*Work task*
A verbatim copy of the whole listing is what is needed.

### Data extract ###

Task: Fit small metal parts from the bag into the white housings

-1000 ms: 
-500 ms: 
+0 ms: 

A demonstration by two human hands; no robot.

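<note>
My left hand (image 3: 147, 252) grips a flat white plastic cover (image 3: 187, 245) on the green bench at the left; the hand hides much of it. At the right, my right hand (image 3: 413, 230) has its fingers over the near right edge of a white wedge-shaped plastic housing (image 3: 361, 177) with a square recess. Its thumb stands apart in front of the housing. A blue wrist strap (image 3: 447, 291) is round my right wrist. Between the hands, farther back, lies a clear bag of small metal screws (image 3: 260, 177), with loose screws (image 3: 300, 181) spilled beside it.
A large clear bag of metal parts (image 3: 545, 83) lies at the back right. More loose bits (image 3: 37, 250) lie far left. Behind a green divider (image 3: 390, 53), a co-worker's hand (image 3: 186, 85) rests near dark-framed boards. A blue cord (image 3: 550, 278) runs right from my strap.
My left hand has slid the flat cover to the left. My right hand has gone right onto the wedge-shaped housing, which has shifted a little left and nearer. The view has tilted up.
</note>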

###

*Written response*
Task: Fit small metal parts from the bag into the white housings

-1000 ms: 
-500 ms: 
+0 ms: 

A demonstration by two human hands; no robot.

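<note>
My left hand (image 3: 147, 252) grips a flat white plastic cover (image 3: 187, 245) on the green bench at the left; the hand hides much of it. At the right, my right hand (image 3: 413, 230) has its fingers over the near right edge of a white wedge-shaped plastic housing (image 3: 361, 177) with a square recess. Its thumb stands apart in front of the housing. A blue wrist strap (image 3: 447, 291) is round my right wrist. Between the hands, farther back, lies a clear bag of small metal screws (image 3: 260, 177), with loose screws (image 3: 300, 181) spilled beside it.
A large clear bag of metal parts (image 3: 545, 83) lies at the back right. More loose bits (image 3: 37, 250) lie far left. Behind a green divider (image 3: 390, 53), a co-worker's hand (image 3: 186, 85) rests near dark-framed boards. A blue cord (image 3: 550, 278) runs right from my strap.
My left hand has slid the flat cover to the left. My right hand has gone right onto the wedge-shaped housing, which has shifted a little left and nearer. The view has tilted up.
</note>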

The submitted answer is complete.